- **EXERCISE DESCRIPTION**
Go through the material below and return each line with the string "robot" in it.

- **EXTRACTED DATA**
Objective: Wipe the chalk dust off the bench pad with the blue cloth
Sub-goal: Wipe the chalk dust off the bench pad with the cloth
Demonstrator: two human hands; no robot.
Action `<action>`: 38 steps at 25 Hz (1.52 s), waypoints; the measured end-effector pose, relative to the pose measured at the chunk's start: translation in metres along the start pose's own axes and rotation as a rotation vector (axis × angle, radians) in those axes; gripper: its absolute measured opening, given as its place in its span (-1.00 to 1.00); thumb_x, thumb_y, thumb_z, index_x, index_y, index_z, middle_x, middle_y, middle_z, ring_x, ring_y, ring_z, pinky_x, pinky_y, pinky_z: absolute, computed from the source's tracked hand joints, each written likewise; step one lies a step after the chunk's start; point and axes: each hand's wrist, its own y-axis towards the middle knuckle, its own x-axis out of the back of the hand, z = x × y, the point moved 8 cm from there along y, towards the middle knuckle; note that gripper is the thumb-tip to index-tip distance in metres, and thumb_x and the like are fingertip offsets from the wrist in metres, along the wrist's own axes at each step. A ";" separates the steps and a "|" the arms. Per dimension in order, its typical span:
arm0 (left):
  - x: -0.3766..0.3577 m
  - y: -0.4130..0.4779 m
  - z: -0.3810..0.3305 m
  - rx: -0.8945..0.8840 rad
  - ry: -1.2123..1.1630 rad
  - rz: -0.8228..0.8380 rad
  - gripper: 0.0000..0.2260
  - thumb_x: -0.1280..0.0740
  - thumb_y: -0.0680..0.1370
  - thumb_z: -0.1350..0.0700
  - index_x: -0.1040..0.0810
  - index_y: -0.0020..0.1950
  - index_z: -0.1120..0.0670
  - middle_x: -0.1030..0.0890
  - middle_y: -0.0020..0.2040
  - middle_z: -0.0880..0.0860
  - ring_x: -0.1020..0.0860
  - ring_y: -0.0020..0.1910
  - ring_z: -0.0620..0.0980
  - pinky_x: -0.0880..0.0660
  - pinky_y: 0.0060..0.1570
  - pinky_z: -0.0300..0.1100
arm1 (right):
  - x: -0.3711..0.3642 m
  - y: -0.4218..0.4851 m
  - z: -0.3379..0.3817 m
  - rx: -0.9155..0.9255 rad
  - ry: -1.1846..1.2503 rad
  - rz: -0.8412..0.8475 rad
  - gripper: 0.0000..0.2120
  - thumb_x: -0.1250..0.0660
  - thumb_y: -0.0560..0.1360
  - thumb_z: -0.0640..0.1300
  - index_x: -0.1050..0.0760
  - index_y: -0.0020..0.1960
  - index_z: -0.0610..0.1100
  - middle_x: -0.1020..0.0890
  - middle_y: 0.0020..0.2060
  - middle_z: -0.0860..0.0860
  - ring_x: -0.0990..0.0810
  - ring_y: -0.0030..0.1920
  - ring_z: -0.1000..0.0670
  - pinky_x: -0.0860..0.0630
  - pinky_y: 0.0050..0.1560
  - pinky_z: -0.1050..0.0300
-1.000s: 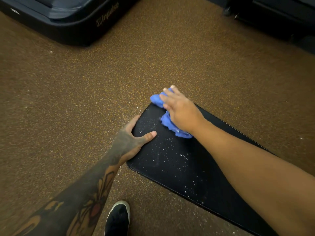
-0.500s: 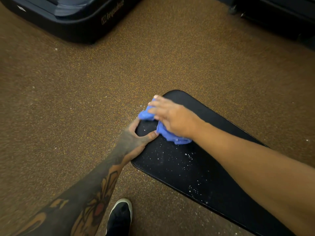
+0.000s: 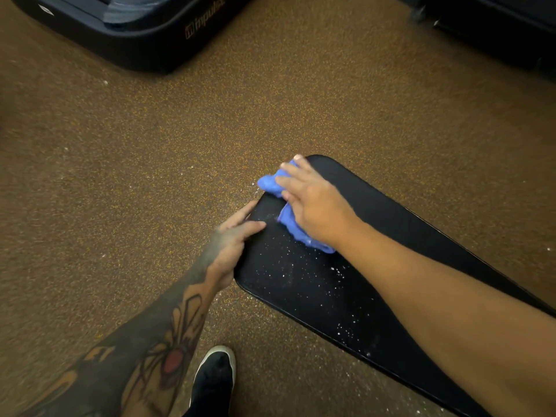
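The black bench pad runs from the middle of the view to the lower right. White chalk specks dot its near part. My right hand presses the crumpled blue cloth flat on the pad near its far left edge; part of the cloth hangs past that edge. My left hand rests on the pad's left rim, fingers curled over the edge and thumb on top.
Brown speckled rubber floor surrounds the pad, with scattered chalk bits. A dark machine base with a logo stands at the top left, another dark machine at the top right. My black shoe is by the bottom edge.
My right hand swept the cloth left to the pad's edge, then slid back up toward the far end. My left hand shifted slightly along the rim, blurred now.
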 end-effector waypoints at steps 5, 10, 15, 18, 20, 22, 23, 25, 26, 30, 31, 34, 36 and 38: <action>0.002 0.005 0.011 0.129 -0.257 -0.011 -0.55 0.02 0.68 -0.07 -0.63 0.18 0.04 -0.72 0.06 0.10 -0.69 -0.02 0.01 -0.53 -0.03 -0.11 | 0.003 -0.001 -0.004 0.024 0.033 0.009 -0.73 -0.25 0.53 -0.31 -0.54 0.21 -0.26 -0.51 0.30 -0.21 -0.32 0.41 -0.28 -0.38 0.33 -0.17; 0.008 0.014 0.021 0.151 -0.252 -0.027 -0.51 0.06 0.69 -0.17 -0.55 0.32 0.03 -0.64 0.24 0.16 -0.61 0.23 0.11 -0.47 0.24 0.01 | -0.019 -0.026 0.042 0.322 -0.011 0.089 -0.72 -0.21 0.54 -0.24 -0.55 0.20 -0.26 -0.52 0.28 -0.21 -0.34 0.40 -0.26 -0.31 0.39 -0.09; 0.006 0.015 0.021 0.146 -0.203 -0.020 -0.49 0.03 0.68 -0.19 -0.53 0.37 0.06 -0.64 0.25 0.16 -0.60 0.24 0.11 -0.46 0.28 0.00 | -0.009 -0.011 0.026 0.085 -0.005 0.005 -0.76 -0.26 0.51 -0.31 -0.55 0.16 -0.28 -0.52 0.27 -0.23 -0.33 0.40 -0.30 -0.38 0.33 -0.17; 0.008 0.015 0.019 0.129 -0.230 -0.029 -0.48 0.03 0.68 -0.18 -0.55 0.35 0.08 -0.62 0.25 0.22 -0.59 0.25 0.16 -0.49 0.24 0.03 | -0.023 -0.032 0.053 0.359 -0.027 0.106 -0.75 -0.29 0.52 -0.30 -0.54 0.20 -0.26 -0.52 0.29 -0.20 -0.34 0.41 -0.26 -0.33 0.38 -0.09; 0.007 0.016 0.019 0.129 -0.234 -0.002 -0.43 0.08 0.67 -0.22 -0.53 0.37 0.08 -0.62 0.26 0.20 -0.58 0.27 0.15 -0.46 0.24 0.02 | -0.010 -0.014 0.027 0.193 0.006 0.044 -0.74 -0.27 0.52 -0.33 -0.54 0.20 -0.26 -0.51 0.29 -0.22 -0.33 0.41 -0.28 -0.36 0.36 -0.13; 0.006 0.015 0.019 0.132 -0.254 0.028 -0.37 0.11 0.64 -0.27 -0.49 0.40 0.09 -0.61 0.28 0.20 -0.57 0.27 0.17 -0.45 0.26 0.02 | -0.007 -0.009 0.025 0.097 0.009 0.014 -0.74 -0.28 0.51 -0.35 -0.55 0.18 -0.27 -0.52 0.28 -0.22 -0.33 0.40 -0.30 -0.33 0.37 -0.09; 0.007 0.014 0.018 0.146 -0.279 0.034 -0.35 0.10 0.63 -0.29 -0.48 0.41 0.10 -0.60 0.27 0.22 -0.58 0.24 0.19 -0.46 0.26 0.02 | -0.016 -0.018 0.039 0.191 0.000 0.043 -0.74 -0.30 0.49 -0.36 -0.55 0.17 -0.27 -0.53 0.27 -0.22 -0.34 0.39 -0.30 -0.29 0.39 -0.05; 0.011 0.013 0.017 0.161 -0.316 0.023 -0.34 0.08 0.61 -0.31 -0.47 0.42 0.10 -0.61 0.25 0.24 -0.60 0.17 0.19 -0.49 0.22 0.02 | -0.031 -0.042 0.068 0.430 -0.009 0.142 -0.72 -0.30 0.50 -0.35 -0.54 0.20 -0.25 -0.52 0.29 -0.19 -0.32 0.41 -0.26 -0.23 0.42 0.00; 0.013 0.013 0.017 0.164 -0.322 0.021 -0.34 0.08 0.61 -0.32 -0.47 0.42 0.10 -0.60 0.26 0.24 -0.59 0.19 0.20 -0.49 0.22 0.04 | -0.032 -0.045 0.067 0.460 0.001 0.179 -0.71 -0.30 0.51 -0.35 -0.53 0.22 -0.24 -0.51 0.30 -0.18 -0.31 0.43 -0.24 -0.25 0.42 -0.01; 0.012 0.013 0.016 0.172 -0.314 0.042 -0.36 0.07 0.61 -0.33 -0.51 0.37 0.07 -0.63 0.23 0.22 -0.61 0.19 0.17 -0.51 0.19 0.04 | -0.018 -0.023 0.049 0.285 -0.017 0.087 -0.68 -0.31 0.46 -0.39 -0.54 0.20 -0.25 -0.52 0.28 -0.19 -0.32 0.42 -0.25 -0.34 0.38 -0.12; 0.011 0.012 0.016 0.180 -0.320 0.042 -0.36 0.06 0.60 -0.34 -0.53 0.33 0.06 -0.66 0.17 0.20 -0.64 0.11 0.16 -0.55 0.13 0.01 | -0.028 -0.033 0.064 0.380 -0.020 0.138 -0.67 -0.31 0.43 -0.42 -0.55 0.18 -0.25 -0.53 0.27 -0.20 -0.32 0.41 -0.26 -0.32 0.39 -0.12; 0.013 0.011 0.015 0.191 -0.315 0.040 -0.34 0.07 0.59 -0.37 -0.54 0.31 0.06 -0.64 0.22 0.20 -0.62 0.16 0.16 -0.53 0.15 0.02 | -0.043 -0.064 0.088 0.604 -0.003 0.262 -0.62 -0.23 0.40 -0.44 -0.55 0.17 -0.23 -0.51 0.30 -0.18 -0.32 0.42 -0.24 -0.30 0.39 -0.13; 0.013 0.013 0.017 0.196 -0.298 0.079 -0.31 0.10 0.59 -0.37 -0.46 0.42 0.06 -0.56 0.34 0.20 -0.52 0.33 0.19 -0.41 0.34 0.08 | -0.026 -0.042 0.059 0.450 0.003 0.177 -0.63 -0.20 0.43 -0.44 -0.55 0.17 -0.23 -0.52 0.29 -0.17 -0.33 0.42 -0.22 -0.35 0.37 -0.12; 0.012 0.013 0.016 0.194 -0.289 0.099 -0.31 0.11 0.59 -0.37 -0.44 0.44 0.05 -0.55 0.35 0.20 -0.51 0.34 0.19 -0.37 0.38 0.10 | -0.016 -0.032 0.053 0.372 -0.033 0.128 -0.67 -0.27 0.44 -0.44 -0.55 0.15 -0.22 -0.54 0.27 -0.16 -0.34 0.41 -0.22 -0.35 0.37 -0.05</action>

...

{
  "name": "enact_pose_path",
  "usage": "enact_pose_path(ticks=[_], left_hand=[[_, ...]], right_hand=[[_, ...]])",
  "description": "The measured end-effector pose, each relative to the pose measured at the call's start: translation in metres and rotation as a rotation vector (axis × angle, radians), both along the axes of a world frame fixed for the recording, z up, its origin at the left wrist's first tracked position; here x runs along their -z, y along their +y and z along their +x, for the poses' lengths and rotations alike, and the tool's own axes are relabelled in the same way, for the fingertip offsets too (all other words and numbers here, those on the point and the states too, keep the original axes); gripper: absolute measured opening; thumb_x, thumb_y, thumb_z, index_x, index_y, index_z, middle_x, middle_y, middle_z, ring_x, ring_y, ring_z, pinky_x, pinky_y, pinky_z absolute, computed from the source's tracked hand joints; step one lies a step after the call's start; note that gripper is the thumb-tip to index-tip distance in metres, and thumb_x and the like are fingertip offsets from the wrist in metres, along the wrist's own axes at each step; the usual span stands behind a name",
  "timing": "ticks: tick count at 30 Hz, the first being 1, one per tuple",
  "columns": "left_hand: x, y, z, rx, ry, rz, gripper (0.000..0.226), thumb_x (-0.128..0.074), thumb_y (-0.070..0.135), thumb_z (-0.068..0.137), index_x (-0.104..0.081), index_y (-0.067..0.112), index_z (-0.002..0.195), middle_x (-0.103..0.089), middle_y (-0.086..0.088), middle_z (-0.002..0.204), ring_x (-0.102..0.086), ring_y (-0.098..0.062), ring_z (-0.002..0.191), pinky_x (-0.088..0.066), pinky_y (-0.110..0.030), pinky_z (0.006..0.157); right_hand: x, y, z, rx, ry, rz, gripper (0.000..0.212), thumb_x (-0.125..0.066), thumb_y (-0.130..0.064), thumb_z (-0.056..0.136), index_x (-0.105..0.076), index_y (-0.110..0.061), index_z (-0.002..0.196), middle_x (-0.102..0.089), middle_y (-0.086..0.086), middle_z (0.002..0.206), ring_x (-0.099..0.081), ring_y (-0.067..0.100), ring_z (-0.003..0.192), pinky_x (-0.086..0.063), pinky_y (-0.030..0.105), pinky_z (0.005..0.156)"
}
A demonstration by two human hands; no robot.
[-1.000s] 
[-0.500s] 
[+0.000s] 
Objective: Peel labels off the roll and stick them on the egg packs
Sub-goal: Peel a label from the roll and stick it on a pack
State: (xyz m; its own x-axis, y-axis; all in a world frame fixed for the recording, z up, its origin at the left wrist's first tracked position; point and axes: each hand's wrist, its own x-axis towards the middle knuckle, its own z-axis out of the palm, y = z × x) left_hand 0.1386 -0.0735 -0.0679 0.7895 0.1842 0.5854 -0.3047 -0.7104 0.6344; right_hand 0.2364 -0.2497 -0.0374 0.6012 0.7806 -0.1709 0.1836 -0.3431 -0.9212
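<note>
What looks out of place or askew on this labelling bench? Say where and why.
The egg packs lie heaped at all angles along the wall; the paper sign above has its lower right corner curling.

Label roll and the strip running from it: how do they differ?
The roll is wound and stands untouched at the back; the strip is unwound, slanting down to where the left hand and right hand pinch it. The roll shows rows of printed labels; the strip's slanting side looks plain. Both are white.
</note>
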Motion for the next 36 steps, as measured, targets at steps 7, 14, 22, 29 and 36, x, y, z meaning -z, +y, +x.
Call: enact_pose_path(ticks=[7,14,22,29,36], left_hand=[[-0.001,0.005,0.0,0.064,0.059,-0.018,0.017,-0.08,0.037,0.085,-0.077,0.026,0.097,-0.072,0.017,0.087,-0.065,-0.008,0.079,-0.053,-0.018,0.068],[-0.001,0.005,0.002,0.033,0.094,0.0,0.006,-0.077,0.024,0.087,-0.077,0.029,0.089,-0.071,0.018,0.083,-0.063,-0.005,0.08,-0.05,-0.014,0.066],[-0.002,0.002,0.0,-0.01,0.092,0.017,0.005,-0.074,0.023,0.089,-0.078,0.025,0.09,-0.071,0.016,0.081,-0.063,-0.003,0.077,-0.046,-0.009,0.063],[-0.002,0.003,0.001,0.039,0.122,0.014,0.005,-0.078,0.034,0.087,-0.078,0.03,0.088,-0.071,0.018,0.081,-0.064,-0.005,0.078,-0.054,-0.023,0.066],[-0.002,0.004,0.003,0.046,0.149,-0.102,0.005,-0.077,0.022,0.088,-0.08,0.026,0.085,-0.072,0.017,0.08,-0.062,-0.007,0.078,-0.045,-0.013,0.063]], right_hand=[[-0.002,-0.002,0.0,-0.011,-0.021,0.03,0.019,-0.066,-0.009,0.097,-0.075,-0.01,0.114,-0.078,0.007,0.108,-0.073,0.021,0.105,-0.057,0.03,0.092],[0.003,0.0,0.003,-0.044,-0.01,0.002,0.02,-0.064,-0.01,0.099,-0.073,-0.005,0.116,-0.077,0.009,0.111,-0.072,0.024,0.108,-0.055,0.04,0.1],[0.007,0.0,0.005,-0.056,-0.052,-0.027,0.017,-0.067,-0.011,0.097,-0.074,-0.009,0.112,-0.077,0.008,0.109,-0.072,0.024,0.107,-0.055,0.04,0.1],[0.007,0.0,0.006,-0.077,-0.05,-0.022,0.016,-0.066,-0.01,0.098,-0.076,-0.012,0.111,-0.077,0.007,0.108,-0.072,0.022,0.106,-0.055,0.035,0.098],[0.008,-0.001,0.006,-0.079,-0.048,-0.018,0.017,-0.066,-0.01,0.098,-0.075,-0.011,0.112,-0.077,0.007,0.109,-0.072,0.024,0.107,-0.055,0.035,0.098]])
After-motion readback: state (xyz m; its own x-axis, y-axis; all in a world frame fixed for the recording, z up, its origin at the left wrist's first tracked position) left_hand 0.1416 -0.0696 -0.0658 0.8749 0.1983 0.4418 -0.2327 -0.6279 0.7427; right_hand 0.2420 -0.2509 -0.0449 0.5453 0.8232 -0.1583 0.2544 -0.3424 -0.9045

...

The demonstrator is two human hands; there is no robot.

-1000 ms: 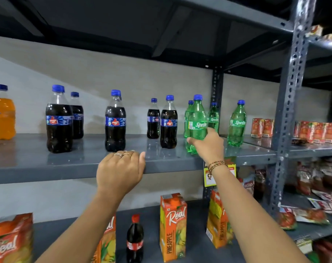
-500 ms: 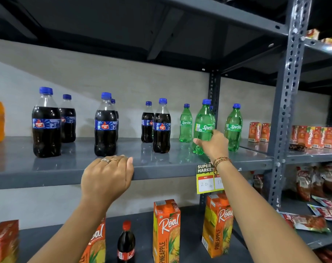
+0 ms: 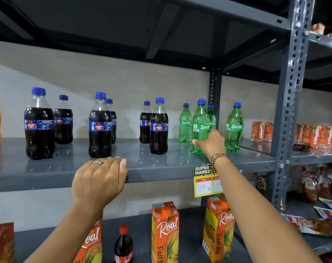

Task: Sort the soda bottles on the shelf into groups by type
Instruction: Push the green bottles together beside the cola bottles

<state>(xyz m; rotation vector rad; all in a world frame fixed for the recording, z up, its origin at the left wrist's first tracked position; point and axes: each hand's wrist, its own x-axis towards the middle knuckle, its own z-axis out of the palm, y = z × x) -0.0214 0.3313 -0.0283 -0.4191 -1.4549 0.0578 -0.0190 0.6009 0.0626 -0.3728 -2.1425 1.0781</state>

- **RESPONSE TO THE EXERCISE**
Demonstrator: two human hands; no robot.
A demonstration by two human hands; no robot.
The demonstrator is two human hands; there is no robot.

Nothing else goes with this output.